Paul L. Caron

Tuesday, December 20, 2022

Crane Reviews Congressional Research Service's Corporate Tax Reform: Issues For Congress

Charlotte Crane (Northwestern), What Do We Know About The US Corporate Income Tax? (JOTWELL) (reviewing Jane Gravelle (Congressional Research Service), Corporate Tax Reform: Issues for Congress (RL34229 2021): :

Jotwell (2023)In the most recent update of the Congressional Research Service pamphlet, Corporate Tax Reform: Issues for Congress (RL34229 2021), Jane Gravelle presents a survey of the recent economic literature that has been invoked to support various changes in the corporate income tax. Gravelle is an economist who has spent her career bridging the gap between academic approaches to tax and the nitty gritty of tax policymaking within the beltway. In this document she explains how little anyone knows about the corporate income tax in the US. ...

The summary provided of this literature is rather dense, especially since it assumes the reader is fully conversant in both the statistical methods and the classic models involved. The benefit to the non-economist reader is not an easily digested synopsis of each of these recent studies, although the references are more than adequate for the reader hoping to build a firm background in the literature. The virtue in this report is instead the revelation of the weak spots in the literature on which current policy debates rely.

The report is far more useful than just a debunking of some of the current economic literature and the tendency for overclaiming by those relying on it. It also outlines in summary fashion the actual structure of the current tax structures through which business income is taxed and summarizes the tax rates actually imposed on income derived through various business forms.
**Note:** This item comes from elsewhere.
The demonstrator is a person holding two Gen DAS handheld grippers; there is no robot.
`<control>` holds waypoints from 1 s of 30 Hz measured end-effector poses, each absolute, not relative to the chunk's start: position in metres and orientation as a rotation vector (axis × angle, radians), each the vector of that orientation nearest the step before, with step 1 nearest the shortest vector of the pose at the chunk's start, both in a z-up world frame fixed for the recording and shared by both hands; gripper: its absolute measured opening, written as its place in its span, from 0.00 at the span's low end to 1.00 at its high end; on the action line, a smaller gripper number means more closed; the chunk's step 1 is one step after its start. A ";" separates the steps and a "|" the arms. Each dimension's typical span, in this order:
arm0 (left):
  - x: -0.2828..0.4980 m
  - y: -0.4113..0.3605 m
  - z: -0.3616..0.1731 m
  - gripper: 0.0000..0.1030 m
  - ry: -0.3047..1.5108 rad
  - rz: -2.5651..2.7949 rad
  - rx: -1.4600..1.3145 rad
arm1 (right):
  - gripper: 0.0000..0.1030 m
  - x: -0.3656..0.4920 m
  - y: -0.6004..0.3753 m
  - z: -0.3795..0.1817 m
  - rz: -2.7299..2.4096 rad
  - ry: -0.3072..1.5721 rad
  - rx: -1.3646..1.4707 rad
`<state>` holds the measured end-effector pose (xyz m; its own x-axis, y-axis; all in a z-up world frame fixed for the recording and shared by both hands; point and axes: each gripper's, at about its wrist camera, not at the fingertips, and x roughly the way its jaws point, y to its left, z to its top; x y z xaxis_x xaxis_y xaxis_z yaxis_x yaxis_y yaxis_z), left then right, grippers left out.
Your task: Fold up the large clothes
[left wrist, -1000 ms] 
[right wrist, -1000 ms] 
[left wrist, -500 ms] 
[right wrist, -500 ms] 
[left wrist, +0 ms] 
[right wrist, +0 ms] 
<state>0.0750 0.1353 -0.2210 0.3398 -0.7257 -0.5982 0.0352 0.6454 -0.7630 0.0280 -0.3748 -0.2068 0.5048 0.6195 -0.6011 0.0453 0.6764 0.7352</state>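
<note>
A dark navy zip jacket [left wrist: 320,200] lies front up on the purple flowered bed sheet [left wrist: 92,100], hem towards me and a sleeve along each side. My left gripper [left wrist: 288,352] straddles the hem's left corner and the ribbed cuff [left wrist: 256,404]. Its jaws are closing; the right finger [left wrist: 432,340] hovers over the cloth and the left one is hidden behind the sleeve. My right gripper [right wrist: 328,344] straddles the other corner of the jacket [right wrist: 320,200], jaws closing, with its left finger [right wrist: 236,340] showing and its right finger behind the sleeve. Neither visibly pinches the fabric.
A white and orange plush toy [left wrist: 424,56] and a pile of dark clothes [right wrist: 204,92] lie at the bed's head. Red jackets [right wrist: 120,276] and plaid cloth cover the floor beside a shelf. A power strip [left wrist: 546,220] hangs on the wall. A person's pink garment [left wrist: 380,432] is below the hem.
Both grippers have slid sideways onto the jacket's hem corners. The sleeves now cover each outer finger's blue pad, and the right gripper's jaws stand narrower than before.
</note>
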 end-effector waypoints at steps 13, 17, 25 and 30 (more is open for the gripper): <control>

In particular, Table 1 on page 8 shows different effective tax rates for various alternative forms of organizations under alternative rate structures, assuming a 29.6% individual rate. The range and complexity of the effective rates that could be applicable to domestic business income, depending upon the choice of form and distribution, may come as a surprise to those who deal only with the individual income tax, or with only the corporate income tax. This thoroughness will be helpful for those trying to comprehend the current complexities, not just for those whose expertise is not in corporate tax, but also for those approaching the topic from a legal perspective who need to understand better the economic perspective on the topic.